Em um país envolto em uma intensa mudança demográfica, onde crescem a população latina e negra, a presença de uma candidata negra na disputa presidencial é marcante. Temas como representatividade e a campanha do #MeToo alavancaram à primeira prateleira debates sobre a presença de minorias em altos cargos de governo. Se essa representatividade vai ser referendada pela maioria, é praticamente consenso dos especialistas já. Resta saber se essa maioria dos votos vai se traduzir em vitória no Colégio Eleitoral. Pelos números da pandemia, economia e engajamento em mudanças sociais, tudo indica que vários políticos republicanos devem enfrentar um grande dilema: como se preparar para um mundo pós Trump, mas ainda relevantemente trumpista?

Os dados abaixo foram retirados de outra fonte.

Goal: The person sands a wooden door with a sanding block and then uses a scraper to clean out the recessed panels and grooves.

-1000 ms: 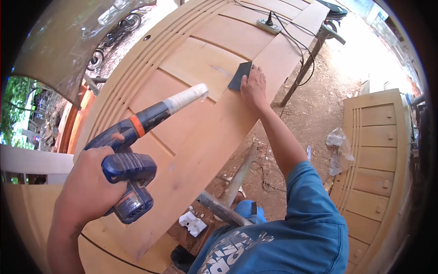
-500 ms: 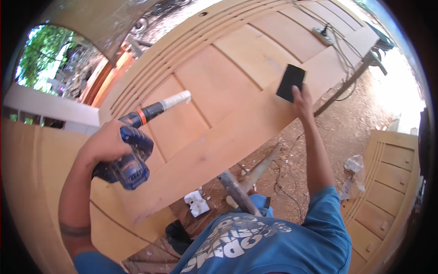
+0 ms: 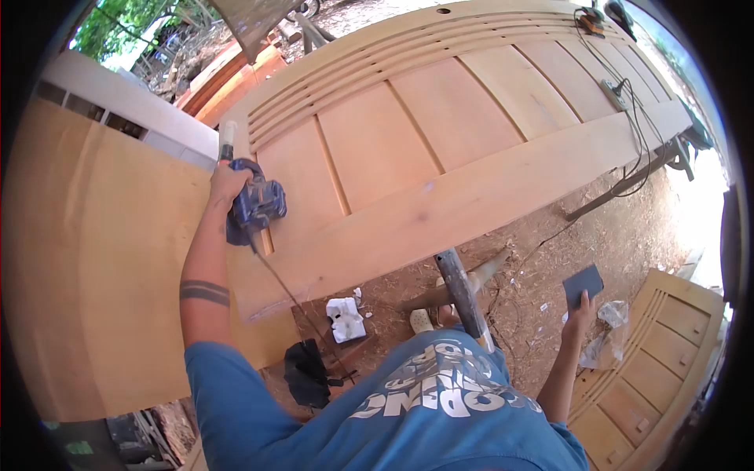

Quanto aos democratas, a expectativa é toda em relação ao estilo e as propostas de Harris. Joe Biden, se eleito, vai assumir como o presidente mais velho da história americana e já indicou que pretendia escolher como vice alguém capaz de levar adiante seu legado. Sem participar de muitas entrevistas ou debates nos últimos meses, vários de seus opositores questionam seu estado de saúde para governar o país. Mais do que suas propostas para a pandemia, economia ou demandas sociais de reforma, o voto para os democratas é um voto anti-Trump. Enquanto que a eleição é sobre Trump, um eventual mandato de Biden trará muito mais escrutínio às suas propostas e um olhar mais atento ao programa político democrata, especialmente para os eleitores progressistas e a ala socialista do partido.